For Abigail, life has been hard and its obvious prostitution had not elevated her economic status, nor rescued her from the whirlpool of poverty she’s stuck in. She hoped for change…
We were wary of inviting her to church on campus considering her experience of rejection resulting in a battered ego and low self esteem. Did we have the support system and institutional framework that will guarantee a holistic rehabilitation for Abigail?
Questions raced through my mind as Joel and I stood up from the bench she had offered to us. And before we could pray with her, she excused herself to grab a ragged piece of cloth to cover her head feeling it was disrespectful to God for a lady to leave her head uncovered during prayer.
She said amen, and thanked us profusely, requesting us to call her regularly to keep a tabs on her.

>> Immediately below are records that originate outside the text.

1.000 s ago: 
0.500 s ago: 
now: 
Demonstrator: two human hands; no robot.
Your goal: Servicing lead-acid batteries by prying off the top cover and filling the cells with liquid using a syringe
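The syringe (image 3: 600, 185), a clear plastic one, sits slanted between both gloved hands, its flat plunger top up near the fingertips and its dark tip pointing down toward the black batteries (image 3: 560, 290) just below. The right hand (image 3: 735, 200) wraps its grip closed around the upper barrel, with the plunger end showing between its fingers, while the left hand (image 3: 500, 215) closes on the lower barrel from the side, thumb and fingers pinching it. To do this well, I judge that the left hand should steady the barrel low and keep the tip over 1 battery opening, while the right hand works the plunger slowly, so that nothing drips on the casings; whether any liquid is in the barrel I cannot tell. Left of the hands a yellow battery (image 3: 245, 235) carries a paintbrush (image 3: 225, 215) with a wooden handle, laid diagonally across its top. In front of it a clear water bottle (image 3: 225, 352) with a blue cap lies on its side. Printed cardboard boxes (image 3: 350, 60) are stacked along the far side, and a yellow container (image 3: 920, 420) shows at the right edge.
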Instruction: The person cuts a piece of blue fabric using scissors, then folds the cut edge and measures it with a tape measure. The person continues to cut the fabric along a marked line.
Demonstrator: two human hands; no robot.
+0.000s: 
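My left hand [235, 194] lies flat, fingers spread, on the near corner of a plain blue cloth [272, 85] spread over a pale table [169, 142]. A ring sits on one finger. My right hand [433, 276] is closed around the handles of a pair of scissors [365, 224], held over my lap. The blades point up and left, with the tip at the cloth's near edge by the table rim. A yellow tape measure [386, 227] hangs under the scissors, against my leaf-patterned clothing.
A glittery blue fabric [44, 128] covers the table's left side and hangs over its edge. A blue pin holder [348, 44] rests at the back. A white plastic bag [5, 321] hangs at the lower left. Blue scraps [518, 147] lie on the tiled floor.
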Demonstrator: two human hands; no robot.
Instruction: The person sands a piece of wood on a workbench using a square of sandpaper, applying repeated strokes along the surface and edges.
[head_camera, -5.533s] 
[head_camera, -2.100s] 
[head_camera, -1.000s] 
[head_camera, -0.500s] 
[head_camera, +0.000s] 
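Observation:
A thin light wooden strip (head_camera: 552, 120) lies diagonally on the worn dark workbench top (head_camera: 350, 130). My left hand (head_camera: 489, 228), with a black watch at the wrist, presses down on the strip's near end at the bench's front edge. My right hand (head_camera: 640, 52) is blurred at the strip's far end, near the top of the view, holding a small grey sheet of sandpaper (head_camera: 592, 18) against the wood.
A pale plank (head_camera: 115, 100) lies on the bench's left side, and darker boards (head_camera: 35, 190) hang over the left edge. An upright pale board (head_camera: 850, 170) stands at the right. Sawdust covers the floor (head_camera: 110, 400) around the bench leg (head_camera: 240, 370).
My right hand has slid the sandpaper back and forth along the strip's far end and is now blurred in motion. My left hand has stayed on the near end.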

As we walked back to the car, I remembered the encounters Jesus Christ had with prostitutes. He didn’t care what the mainstream opinion was and he sometimes rose in defense of whores and harlots as society have labeled them. He even alluded that many prostitutes would make it to paradise at the expense of some religious zealots and hypocrites. And when some Jews gathered to stone a prostitute to death, he dared anyone who was sinless to cast the first stone. Their grips weakened and the stones dropped willingly to the ground. All the men were guilty and it’s possible some of her accusers might have been clients who turned their back on her when the chips were down. No mention was made of the man with whom she was ‘caught in the very act’. Her acquittal by Jesus was one that shocked her to the marrow. Instead of condemnation from the Messiah, she heard the greatest affirmation and charge that transformed her life: “Neither do I condemn you. Now go back home and sin no more!”
In silence, Joel and I drove back to our Hostel. The streets still looked innocent and oblivious. For many of the Abigail’s in Accra still walk the city streets. Perhaps they are waiting for someone that will speak a word of comfort and affirmation which will help them truly go back home so they can sin no more!